Discriminating among complex signals: the roles of inhibition for creating response selectivities
- PMID: 21046113
- DOI: 10.1007/s00359-010-0602-9
Discriminating among complex signals: the roles of inhibition for creating response selectivities
Abstract
The review deals largely with studies from my laboratory that were prompted by conversations I had with Gerhard Neuweiler more than 15 years ago. The studies were conducted on bats and dealt with mechanisms that enable the population of neurons in the inferior colliculus (IC) to respond selectively to the variety of signals bats emit for both communication and echolocation.
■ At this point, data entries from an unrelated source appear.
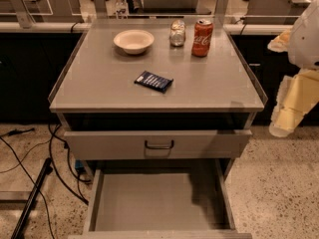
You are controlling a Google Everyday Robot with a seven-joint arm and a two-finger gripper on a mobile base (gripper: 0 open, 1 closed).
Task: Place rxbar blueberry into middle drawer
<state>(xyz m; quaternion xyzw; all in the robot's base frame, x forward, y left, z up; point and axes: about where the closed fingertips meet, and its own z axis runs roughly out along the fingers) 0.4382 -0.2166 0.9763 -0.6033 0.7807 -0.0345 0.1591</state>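
Observation:
The rxbar blueberry (153,81), a flat dark blue bar with white print, lies on the grey cabinet top (99,88), a little left of centre. The middle drawer (149,203) is pulled out below, and its plain grey floor holds nothing. My gripper (288,114) hangs at the right edge of the view, beside the cabinet's right front corner. It is off the top, well to the right of the bar, and touches nothing.
A cream bowl (133,41), a small glass jar (177,33) and a red soda can (202,37) stand at the back of the top. A drawer front with a black handle (159,145) sits above the open drawer. Cables (30,168) lie on the floor at left.

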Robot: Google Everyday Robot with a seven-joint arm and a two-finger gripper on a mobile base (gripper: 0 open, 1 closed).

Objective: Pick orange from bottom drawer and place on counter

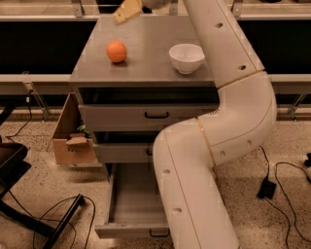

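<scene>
The orange (116, 51) rests on the grey counter (146, 36), left of centre, with nothing touching it. My gripper (127, 10) is at the top edge of the view, above and behind the orange, well clear of it, open and empty. The bottom drawer (129, 204) is pulled out near the floor and what I can see of its tray is bare; my white arm (209, 160) hides its right part. Its black handle (159, 234) shows at the front.
A white bowl (186, 57) stands on the counter to the right of the orange. An open cardboard box (73, 138) sits on the floor left of the cabinet. Cables (58, 214) and a black stand (12, 165) lie at lower left, and a power brick (267, 187) at right.
</scene>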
The first section is concerned with how neurons in the dorsal nucleus of the lateral lemniscus (DNLL), the nucleus ventral to the IC, respond to species-specific signals and how they compare to responses of IC neurons evoked by the same signals. Those studies showed that DNLL neurons have no sideband inhibition and their responses are determined by excitation. In contrast, inhibition dominates in the IC where it carves out highly selective discharge properties. Those studies, in turn, raised questions about the quantitative features of inhibition that could only be answered with more sophisticated techniques. In the second section, results from analyses with spectrotemporal receptive fields (STRFs) are presented, and in the final section I show data derived from in vivo whole cell recordings that illustrate how features of inhibition interact with excitation to generate directionality selective responses in the IC.